Falcon database engine in MySQL 6.0 alpha
By Osma on Saturday 29 March 2008, 15:04 - Permalink
A year ago, I criticized the under-development Falcon storage engine in MySQL 6.0 of failing to meet the demand of large-scale deployments. Falcon has now reached a beta phase and is included in the MySQL 6.0 alpha versions, most recent release of which is 6.0.4 this February. We're thinking of making an early test of Falcon in place of MyISAM/InnoDB for Habbo to see what to expect later on, so I reviewed the documentation again, and thought to look at my concerns from a year ago.
Falcon now supports multiple tablespaces per database, although the corresponding manual page still begins with the unfortunately misleading sentence of "all data ... is stored within a single file", and goes on to correct itself in the second paragraph. To ease volume management, it also allows ALTER TABLE to migrate tables from one tablespace to another, but these are not online operations, so to transfer very large databases, an online backup + offline restore followed by binlog apply and switchover would produce a lower downtime. One tablespace does not (yet?) support multiple data files, so there's still some concern over performant and reliable storage of extremely large single tables.
Not directly related to (only) Falcon, MySQL 6.0 will have BACKUP/RESTORE DATABASE functionality, that at least on paper tries to minimize downtime. However, with the current beta version, online backups are not supported for Falcon. It'll be interesting to see whether this will eliminate need for hairy and failure-prone custom backup solutions in the future.

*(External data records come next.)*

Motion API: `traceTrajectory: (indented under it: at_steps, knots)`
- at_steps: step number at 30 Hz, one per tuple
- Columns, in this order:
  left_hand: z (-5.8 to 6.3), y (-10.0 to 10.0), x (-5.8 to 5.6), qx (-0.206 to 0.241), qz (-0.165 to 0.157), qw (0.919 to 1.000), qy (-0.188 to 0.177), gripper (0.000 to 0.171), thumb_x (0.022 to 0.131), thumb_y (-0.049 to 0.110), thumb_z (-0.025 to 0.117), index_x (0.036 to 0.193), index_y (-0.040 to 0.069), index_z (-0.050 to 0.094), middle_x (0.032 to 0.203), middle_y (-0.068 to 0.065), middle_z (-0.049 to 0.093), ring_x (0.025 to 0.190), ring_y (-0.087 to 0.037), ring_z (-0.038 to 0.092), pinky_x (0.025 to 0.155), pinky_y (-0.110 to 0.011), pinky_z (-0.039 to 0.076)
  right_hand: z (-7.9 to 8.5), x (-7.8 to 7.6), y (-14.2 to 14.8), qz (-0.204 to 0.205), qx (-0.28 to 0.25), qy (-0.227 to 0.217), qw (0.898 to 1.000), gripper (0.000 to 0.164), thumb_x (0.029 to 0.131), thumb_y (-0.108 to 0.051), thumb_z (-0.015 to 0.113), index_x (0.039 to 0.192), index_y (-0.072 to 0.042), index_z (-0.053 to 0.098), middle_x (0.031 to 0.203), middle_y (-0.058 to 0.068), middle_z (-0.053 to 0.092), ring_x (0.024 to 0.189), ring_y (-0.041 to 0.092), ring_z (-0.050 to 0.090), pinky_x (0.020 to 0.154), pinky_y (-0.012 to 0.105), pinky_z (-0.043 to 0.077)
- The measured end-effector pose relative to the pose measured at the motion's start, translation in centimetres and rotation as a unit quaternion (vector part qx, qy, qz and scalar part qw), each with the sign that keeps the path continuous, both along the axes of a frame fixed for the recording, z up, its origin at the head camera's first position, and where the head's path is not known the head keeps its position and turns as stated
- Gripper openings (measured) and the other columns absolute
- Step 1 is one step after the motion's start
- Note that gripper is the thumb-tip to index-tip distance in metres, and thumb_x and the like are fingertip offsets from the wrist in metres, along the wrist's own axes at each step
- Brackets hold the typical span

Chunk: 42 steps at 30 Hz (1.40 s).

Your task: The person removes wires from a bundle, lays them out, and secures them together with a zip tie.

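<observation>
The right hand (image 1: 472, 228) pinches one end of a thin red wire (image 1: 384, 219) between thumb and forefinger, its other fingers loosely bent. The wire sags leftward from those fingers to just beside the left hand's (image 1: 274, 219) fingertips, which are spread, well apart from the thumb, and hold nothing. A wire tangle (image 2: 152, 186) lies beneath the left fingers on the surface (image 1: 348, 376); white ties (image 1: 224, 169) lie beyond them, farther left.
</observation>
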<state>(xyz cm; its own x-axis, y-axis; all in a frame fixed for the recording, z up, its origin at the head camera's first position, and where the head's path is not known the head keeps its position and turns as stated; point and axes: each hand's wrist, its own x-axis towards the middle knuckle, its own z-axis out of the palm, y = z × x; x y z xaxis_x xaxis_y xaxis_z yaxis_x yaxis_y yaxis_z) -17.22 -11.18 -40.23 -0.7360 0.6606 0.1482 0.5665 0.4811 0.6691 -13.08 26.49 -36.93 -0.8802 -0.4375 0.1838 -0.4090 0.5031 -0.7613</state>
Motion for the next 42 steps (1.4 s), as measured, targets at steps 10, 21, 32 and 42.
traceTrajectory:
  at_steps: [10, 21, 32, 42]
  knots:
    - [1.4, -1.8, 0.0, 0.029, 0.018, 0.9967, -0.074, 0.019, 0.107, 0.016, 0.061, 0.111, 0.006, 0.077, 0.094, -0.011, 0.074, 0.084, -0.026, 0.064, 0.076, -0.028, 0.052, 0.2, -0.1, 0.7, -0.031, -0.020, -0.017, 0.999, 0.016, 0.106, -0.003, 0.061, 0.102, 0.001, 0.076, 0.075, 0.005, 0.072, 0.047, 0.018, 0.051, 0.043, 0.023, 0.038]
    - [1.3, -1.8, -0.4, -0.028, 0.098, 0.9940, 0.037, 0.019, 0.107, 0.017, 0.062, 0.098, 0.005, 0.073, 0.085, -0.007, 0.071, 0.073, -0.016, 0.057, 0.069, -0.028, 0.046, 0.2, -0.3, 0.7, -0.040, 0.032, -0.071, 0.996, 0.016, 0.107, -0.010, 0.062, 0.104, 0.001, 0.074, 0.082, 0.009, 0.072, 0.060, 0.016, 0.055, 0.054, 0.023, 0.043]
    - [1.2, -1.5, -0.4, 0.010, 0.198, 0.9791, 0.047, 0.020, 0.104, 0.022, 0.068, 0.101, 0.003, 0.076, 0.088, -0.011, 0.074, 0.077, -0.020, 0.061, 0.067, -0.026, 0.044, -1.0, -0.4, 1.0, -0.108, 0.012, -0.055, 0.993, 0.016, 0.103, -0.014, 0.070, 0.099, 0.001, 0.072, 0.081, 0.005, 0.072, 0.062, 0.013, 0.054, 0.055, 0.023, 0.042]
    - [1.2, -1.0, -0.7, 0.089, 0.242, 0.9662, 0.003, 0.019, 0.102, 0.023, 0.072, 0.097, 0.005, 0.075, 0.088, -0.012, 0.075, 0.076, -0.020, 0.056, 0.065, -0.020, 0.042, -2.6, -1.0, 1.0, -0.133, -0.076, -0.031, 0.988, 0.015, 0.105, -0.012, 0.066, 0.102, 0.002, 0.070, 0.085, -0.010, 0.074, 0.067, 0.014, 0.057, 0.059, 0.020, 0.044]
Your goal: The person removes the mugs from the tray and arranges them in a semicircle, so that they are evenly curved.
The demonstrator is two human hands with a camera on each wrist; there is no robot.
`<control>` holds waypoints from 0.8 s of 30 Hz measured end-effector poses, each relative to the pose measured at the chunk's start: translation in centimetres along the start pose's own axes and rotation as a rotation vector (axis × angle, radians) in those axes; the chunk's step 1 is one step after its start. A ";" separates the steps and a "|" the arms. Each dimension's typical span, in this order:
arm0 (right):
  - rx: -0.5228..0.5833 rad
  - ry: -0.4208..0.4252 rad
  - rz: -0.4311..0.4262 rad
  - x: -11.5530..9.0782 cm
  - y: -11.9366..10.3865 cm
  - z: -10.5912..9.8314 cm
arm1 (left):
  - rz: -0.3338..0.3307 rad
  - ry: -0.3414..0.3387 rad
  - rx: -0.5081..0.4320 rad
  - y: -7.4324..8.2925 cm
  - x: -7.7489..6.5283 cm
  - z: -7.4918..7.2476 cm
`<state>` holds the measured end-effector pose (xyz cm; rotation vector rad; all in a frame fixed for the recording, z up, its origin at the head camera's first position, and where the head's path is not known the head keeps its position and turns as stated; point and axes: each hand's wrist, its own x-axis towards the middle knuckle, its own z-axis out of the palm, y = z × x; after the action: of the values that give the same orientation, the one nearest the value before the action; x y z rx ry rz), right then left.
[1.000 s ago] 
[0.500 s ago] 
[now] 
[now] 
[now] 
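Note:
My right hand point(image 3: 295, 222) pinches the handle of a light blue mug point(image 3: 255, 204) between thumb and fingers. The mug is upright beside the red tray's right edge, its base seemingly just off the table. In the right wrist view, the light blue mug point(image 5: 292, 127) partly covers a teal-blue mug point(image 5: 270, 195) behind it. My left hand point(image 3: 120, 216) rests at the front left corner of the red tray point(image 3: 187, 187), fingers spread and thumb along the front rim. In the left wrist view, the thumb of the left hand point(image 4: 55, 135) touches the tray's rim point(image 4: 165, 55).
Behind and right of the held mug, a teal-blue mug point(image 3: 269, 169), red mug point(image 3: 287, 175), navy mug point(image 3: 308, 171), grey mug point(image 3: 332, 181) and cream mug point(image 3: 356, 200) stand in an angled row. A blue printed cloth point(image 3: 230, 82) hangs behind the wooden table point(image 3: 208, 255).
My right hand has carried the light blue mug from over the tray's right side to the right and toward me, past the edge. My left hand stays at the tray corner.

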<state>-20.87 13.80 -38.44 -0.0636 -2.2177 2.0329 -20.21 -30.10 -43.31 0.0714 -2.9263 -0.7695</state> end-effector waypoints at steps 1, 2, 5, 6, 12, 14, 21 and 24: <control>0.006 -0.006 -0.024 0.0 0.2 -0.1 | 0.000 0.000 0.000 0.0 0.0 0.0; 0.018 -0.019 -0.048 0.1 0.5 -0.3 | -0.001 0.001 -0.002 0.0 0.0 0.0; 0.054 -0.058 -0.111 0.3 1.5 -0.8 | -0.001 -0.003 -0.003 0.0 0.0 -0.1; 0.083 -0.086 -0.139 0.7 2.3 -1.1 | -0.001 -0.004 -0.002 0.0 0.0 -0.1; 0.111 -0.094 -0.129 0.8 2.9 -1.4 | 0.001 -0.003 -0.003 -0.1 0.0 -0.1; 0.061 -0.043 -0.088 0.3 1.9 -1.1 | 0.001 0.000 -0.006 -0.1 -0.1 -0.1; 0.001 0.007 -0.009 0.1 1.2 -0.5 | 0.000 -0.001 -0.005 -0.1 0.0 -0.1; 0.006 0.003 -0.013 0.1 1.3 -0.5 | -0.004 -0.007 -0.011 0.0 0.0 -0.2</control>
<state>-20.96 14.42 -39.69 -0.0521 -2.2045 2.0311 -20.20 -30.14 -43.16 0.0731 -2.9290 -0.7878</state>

A read of the threading and commit model of Falcon still leaves me wondering whether really-high-end storage systems and >8 core systems are going to be fully utilized under strenuous I/O. While each execution thread schedules I/O to the serial commit log, only one thread manages the writes of committed data to the data files in order to free up space in the log. As I mentioned before, I/O systems exist that simply can not be fully utilized by just one CPU doing the random access work - witness also degraded performance of same I/O systems with Linux 2.6 CFQ elevator's single sorted I/O queue and the 25% higher throughput with a random-order queue achieved by no-op elevator, ie, optimizing too much to avoid random access can hurt you with large tertiary caches or SSD storage. Still, my impression this time is much better than on the first read of the alpha docs a year ago.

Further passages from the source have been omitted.